Ecuador: Suprema desigualdad
Detrás
de la propuesta del presidente de financiar el aumento del bono de $ 35 a $ 50
mensuales está la popular idea de que el Estado debe remediar la desigualdad de
ingresos. Sin embargo, mientras que a los que nos gobiernan les preocupa la
desigualdad económica, poco les importa la suprema desigualdad de poder entre
ellos y sus súbditos.
En
el discurso en boga, la desigualdad de ingresos se percibe, siempre y en todo
lugar, como una injusticia porque se asume que la creación de riqueza es un
juego de suma cero: Si usted es rico es porque empobreció (¿explotó?) a otro.

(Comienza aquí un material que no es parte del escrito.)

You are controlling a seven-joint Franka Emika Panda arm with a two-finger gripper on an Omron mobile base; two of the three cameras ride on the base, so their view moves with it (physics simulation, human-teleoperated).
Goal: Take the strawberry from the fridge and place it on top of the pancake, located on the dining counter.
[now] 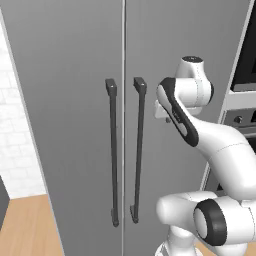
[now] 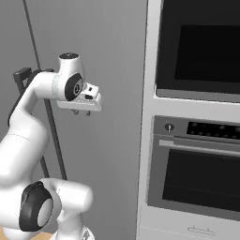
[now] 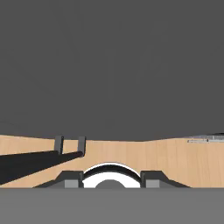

Ignoran el hecho de que en un mercado relativamente libre, la gran mayoría de
empresarios solamente puede enriquecerse beneficiando a los consumidores con
sus productos y servicios, que por ser convenientes, son adquiridos
voluntariamente. A los políticamente correctos nada les agrada más que señalar
a un grupo de ricos y a un grupo de pobres para colocarse en el medio (¿o por
encima de ambos?) como los magnánimos redistribuidores.
El
economista Peter T. Bauer señalaba que cuando el Estado adquiere el poder de
redistribuir la riqueza “las medidas convencionales [de diferencias de
ingresos] subestiman considerablemente las realidades acerca de la desigualdad
en una sociedad en la que los gobernantes pueden poner a su disposición los
recursos existentes si así lo desean. Podrían usar su poder para asegurarse
grandes ingresos; o podrían elegir una forma austera de vivir”. Sin importar lo
que estos elijan, agrega Bauer, “todavía tienen un inmenso poder sobre las
vidas de sus súbditos, que pueden utilizar para asegurarse una mejor calidad de
vida cuando sea que lo deseen”. Es decir, la propiedad de todos, ricos y pobres,
estaría sometida a la voluntad de quienes nos gobiernan. Esto ya no sería una
sociedad de personas libres.
Quienes
nos gobiernan dicen que en Ecuador hay empresarios ricos que han gozado de
privilegios. Esto es muy cierto, pero no nos dicen una verdad inconveniente
para ellos: que esas fortunas no hubieran sido posibles sin favores concedidos
por el Estado en la forma de aranceles, subsidios, contratos públicos,
salvataje bancario, sucretización de la deuda, entre otras intervenciones del
Estado en la economía –que por cierto se han multiplicado durante la
revolución–.
Bauer
agrega que “las propuestas de redistribución, supuestamente en nombre de
reducir diferencias en los ingresos, también son muchas veces pretextos para
justificar medidas para el beneficio político o económico de algunas personas o
grupos a costa de otros”. Está claro que el proyecto de Ley de Redistribución
del Gasto Social a corto plazo beneficiaría a los recipientes del bono y
perjudicaría a los banqueros privados y sus depositantes. Pero hay algo que se
ha comentado con menos énfasis: también se beneficiarían los funcionarios
públicos, nuestros magnánimos redistribuidores, adquiriendo nuevos poderes como
el de acceder a la muy íntima información de las cuentas bancarias de todos sus
súbditos.
La gran desigualdad, y esta sí que retrasa nuestro desarrollo económico, es
entre quienes pueden de un solo plumazo –y con el apoyo de la Policía–
quitarles la propiedad a quienes deseen y los súbditos, quienes estamos o
esperando que no nos quiten nuestra propiedad o que nos caigan migajas de lo
que le fue arranchado a otros. Esto no es propio de una sociedad libre.